| AIM OF THE TASK |
Among the entries below, only the lines from the one with "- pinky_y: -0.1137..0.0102" through the one with "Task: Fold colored" are to be retyped, exactly and without pictures.

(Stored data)
=== Begin Enclosure ===

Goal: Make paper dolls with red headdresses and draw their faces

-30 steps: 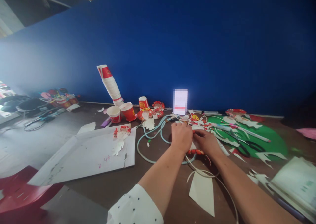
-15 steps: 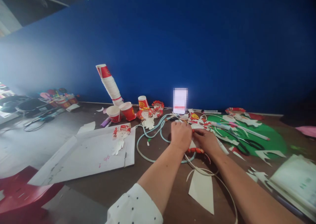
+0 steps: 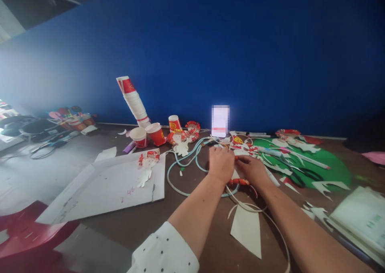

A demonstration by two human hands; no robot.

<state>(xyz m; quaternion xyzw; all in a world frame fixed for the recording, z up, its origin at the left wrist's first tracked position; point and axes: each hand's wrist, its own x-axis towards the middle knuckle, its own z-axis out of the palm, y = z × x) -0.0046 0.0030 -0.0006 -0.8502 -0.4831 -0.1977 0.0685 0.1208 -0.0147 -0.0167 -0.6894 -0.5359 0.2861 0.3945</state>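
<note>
In the middle of the table, a red-and-white paper cut-out point(image 3: 240, 181) with curled strips lies between and below my two hands, mostly covered by them. My left hand point(image 3: 221, 164) is closed with its back to me, its fingertips out of sight on the cut-out. From the other side, my right hand point(image 3: 251, 169) pinches the red edge of the same piece between thumb and fingers. Under my wrists, a cream cord point(image 3: 251, 209) loops across a pale paper scrap point(image 3: 247, 231). A light-blue cable point(image 3: 177, 188) curves round to the left of my hands.
A lit phone point(image 3: 220, 122) stands against the blue partition point(image 3: 270, 56). Left are a leaning stack of paper cups point(image 3: 135, 104), single cups point(image 3: 155, 134) and a white board point(image 3: 111, 188) bearing a paper figure. Scissors point(image 3: 302, 172) and paper scraps lie on a green disc point(image 3: 333, 164) at right.
The view has shifted very slightly. Both hands stay in nearly the same place, holding the cut-out.
</note>
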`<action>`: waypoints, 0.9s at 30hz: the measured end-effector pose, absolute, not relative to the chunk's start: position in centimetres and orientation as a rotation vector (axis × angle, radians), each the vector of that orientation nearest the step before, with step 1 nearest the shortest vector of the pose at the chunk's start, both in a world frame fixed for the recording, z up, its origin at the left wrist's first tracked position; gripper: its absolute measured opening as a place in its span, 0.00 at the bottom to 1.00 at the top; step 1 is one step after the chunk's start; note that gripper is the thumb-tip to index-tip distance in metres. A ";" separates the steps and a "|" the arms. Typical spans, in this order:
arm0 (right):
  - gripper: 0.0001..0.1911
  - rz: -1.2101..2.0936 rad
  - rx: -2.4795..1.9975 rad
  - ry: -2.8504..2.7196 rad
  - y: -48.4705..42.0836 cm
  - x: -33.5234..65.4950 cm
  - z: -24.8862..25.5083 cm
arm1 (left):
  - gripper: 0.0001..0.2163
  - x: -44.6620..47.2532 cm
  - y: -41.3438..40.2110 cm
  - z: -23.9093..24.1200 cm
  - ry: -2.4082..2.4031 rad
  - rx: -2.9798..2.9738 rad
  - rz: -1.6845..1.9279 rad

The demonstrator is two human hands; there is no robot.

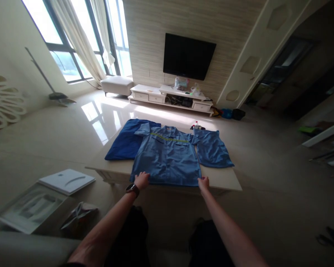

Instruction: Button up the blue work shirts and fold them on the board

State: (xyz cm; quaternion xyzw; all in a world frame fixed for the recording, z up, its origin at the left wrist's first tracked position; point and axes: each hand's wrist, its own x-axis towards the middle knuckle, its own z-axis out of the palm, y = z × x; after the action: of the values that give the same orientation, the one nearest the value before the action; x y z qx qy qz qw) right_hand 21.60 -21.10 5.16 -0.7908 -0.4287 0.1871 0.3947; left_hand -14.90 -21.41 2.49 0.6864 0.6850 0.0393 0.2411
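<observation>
A blue-grey short-sleeved work shirt lies spread flat, collar away from me, with a yellow-green stripe across its chest. My left hand is closed on the hem near its left corner; a dark watch is on that wrist. At the right corner of the hem, my right hand pinches the cloth. A darker blue folded garment lies partly beneath the shirt's left sleeve. To the right lies another blue-grey garment, touching the right sleeve. All three rest on a low, light-coloured table.
A bottle with a red cap stands at the table's far side. White boxes and a crumpled bag are at lower left. Beyond the table are a TV cabinet, a stool and a dustpan.
</observation>
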 end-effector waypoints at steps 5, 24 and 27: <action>0.08 0.747 -1.820 -1.535 -21.7 17.0 -0.1 | 0.08 -8.5 -19.3 1.3 1.710 1.736 0.272; 0.11 0.582 -1.726 -2.295 -19.7 8.6 -1.1 | 0.13 -5.1 -16.7 4.1 1.690 1.507 0.787; 0.08 0.629 -1.697 -2.121 -19.7 9.2 0.4 | 0.21 -5.4 -17.5 3.8 1.663 1.273 0.813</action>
State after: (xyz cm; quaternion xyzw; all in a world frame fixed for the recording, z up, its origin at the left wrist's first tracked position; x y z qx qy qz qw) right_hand 9.23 -19.74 0.42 -0.5992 -0.7488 0.2221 0.1758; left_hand -5.36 -17.51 3.83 0.5110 0.6673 0.3262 0.4327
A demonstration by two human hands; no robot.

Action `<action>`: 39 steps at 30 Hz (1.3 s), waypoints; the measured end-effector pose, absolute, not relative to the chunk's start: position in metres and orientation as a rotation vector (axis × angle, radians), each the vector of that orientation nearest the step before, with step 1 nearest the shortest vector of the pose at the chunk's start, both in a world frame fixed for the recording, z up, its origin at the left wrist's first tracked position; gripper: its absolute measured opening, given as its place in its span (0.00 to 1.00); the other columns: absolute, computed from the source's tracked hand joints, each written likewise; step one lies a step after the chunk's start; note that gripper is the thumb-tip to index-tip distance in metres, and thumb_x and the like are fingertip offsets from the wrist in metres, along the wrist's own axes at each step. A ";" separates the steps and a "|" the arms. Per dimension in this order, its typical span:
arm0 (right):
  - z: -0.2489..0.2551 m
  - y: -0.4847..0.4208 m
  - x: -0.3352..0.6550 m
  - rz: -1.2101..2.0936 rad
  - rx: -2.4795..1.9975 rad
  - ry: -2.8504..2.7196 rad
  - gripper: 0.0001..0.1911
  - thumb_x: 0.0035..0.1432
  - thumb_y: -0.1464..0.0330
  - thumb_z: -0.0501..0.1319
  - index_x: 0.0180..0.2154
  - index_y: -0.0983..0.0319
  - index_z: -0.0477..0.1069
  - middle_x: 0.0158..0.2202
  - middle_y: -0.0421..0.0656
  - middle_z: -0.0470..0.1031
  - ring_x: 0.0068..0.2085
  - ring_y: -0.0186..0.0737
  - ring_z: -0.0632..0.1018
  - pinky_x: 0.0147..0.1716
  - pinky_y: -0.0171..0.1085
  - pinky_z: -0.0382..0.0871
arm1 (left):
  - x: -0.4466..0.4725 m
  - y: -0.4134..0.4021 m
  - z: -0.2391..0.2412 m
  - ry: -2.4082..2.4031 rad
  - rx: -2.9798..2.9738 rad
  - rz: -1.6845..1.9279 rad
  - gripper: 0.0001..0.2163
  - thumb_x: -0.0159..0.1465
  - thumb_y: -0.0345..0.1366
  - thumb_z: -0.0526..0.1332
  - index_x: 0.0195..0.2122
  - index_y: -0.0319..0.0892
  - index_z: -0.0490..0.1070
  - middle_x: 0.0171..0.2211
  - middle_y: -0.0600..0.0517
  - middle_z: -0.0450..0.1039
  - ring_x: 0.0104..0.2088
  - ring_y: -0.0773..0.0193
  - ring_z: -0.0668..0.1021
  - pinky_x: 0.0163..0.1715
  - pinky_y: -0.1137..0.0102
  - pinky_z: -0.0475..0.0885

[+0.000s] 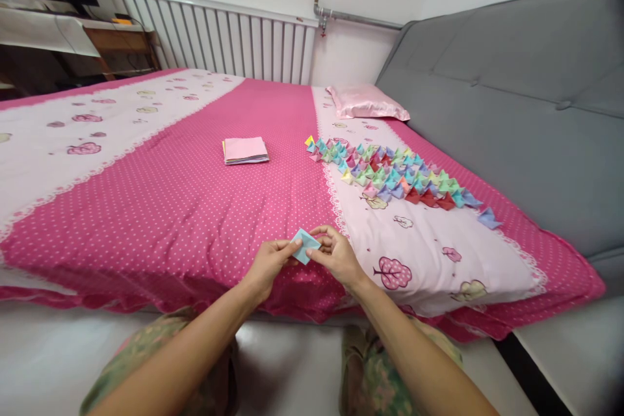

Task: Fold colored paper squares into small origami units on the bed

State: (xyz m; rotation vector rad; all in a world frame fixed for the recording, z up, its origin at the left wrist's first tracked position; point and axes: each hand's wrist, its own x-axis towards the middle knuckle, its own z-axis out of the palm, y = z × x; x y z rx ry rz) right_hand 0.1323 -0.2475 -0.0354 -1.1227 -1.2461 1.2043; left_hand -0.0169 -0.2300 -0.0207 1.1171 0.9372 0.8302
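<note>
A small folded piece of light blue paper [305,246] is pinched between both my hands at the near edge of the bed [170,208]. My left hand [268,263] grips its left side with fingers closed. My right hand [336,253] holds its right side, thumb and fingers curled round it. Further back lies a stack of square paper sheets [245,150] with a pink sheet on top. To the right of it, several finished folded paper shapes [390,175] in many colours lie in rows on the sheet.
A pink pillow [366,103] lies at the far end by the grey padded headboard [511,104]. A white radiator [219,39] runs along the back wall. One blue folded shape [488,218] sits apart at the right. My knees show below, over a white floor.
</note>
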 end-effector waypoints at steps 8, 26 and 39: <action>-0.032 -0.249 0.135 1.407 -1.092 -1.142 0.19 0.40 0.70 0.65 0.35 0.59 0.59 0.24 0.35 0.73 0.24 0.33 0.73 0.25 0.31 0.63 | -0.024 -0.227 -0.010 0.924 1.202 0.830 0.13 0.50 0.39 0.63 0.34 0.37 0.74 0.28 0.48 0.74 0.27 0.65 0.73 0.29 0.73 0.66; -0.029 -0.252 0.136 1.257 -0.968 -1.531 0.18 0.47 0.72 0.60 0.43 0.59 0.65 0.37 0.42 0.69 0.32 0.33 0.71 0.29 0.31 0.65 | -0.026 -0.222 -0.016 1.054 1.048 0.940 0.09 0.50 0.39 0.63 0.23 0.37 0.72 0.19 0.52 0.70 0.20 0.70 0.68 0.22 0.75 0.61; -0.026 -0.253 0.137 1.045 -1.079 -1.668 0.11 0.50 0.69 0.60 0.38 0.60 0.71 0.35 0.42 0.74 0.34 0.35 0.73 0.35 0.35 0.66 | -0.026 -0.222 -0.018 1.024 0.911 0.923 0.08 0.47 0.37 0.65 0.21 0.36 0.73 0.18 0.52 0.69 0.19 0.70 0.67 0.20 0.75 0.59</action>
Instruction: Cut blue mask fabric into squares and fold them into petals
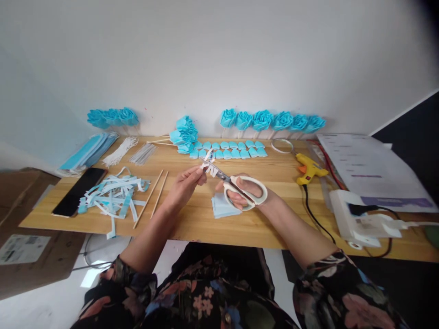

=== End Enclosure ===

| PROBLEM SOLUTION |
  - pinky_y: -0.1137..0.0102
  - pinky_z: -0.0475..0.0885

[+0.000s] 

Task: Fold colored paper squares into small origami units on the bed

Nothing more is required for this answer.